A nome (/nm/; from Greek: Νομός, “district”) was a subnational administrative division of ancient Egypt. Today's use of the Greek νομή, nomé rather than the Egyptian term sepat came about during the Ptolemaic period, when use of Greek was widespread in Egypt. The availability of Greek records on Egypt influenced the adoption of Greek terms by later historians.

The division of ancient Egypt into nomes can be traced back to the Predynastic Period (before 3100 BC). These nomes originally existed as autonomous city-states, but later began to unify. According to ancient tradition, the ruler Menes completed the final unification.

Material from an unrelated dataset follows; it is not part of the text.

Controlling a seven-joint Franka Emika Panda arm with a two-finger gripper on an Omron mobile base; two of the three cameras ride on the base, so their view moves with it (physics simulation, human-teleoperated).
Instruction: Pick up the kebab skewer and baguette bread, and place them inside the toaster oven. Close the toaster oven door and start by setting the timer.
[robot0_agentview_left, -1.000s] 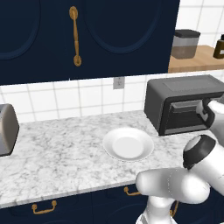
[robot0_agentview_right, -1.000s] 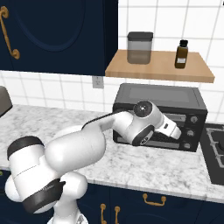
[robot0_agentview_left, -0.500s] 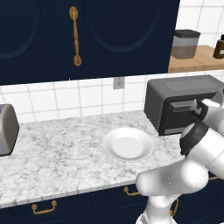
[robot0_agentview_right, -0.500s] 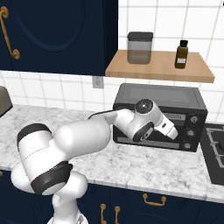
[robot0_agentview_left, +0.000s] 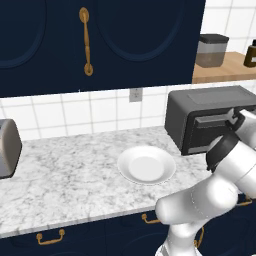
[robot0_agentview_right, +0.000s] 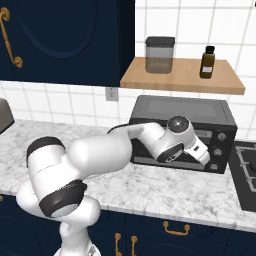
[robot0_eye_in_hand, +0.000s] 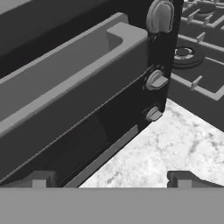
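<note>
Robot arm (robot0_agentview_right: 125, 150) hides left part of toaster oven door (robot0_agentview_right: 197, 145). Pop-up toaster (robot0_agentview_left: 7, 148) cut by left edge. Stove (robot0_agentview_right: 246, 167) cut by right edge. Oven inside hidden.

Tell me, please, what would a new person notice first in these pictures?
The big white robot arm stretches across the marble counter, its open gripper close before the dark toaster oven, near the knobs at the right edge. A white plate lies on the counter left of the oven.
</note>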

Not only did the division into nomes remain in place for more than three millennia, the areas of the individual nomes and their ordering remained remarkably stable. Some, like Xois in the Delta or Khent in Upper Egypt, were first mentioned on the Palermo stone, which was inscribed in the Fifth Dynasty. The names of a few, like the nome of Bubastis, appeared no earlier than the New Kingdom. Under the system that prevailed for most of pharaonic Egypt's history, the country was divided into 42 nomes.

Lower Egypt, from the Old Kingdom capital Memphis to the Mediterranean Sea, comprised 20 nomes. The first was based around Memphis, Saqqara, and Giza, in the area occupied by modern-day Cairo. The nomes were numbered in a more or less orderly fashion south to north through the Nile delta, first covering the territory on the west before continuing with the higher numbers to the east. Thus, Alexandria was in the Third Nome; Bubastis was in the Eighteenth.